Some of the UK’s top scientists were fairly blunt in their assessment of what Brexit means for research. James Wilsdon, professor of research policy at the University of Sheffield, described it as a “catastrophic result” for the higher education research community, while Liam Gaffney, a nuclear physicist at the University of the West of Scotland, called Brexit a “kick in the teeth” for the prospects of young physicists, according to a BuzzFeed round-up of scientific opinion on 24 June. “It is hard not to see Brexit as being extremely bad for science in the UK,” said Athene Donald, professor of experimental physics at the University of Cambridge, who warned of a brain drain to the EU. “This is just so incredibly depressing,” added Andrew Steele, a computational biologist at the Crick Institute, while Philip Moriarty, professor of physics at the University of Nottingham, was even more succinct. “My first reaction when I checked my phone at 06:15 this morning? ‘Oh, bollocks’”, he said.
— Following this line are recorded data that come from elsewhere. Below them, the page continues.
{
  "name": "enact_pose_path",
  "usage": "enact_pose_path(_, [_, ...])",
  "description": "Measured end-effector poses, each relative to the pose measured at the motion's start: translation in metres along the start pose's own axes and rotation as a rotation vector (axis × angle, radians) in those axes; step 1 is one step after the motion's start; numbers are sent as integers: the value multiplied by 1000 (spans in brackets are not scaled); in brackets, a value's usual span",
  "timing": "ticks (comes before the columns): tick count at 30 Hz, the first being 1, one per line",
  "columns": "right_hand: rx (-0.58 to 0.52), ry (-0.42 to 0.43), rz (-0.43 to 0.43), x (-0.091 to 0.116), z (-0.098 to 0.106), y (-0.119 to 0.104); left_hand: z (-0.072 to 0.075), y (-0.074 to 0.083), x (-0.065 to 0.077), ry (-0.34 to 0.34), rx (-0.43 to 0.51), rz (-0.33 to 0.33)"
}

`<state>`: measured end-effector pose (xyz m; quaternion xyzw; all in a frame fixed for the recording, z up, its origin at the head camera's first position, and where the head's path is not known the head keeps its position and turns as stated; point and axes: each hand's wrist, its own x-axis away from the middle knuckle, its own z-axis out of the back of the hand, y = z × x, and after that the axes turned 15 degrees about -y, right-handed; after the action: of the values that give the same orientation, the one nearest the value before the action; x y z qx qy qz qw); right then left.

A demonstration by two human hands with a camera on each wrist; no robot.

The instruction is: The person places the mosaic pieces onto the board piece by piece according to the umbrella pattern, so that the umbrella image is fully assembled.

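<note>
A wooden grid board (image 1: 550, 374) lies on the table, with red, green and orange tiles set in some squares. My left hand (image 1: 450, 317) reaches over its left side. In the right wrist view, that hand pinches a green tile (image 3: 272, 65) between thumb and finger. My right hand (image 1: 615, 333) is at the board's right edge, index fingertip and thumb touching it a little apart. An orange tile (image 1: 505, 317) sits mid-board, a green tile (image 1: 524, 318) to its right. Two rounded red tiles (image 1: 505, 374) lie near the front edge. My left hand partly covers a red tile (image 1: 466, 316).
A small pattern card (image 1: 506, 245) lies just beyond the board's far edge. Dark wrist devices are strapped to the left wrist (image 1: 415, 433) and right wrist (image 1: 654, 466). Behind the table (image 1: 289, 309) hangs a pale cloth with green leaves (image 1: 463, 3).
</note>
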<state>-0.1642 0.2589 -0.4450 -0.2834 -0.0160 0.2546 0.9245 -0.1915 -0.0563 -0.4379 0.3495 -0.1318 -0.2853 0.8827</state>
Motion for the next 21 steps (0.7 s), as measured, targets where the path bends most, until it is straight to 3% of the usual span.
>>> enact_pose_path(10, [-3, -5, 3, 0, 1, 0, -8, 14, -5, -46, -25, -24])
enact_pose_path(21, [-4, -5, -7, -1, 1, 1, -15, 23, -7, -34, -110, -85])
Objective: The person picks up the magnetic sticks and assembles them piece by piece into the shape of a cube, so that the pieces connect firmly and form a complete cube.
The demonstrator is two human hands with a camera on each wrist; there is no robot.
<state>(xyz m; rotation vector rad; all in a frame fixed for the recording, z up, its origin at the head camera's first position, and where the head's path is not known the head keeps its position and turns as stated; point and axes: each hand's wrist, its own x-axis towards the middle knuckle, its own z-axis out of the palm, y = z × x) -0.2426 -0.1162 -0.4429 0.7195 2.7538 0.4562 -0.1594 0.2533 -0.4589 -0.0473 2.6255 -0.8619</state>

While academic opinion has been largely ignored by the UK electorate, another country has turned to the university sector for political leadership. Iceland has elected university historian Gudni Johannesson as its next president amid public dissatisfaction with political elites, the Financial Times reported on 26 June. Johannesson, who is not affiliated to any of Iceland’s political parties, said that he promised to bring stability and a new leadership style to the small Nordic island, the paper said. “I ran on the agenda of being outside political debates and disputes, rather than stepping into debates and controversy,” he said, adding how “important it is for us as a small nation to stick together”. The non-politician Johannesson started as he means to proceed: one of his first acts as president was to fly to France to watch Iceland’s football team play England in Euro 2016.
A hacker has leaked the personal details of University of Greenwich students for the second time this year, the Evening Standard reported on 18 June. Confidential data, including students’ full names and contact details, coursework results and feedback, their medical histories and immigrations statuses, were posted on the internet, with more than 21,000 emails likely to have been compromised overall, the paper said. The perpetrator claimed to be a disgruntled student who was kicked out of Greenwich due to his “elite skills and e-fame”. “I’ve used the skills I’ve obtained to show you how good I actually am – please let me come back,” said the hacker, whose actions follow a similar data breach in February.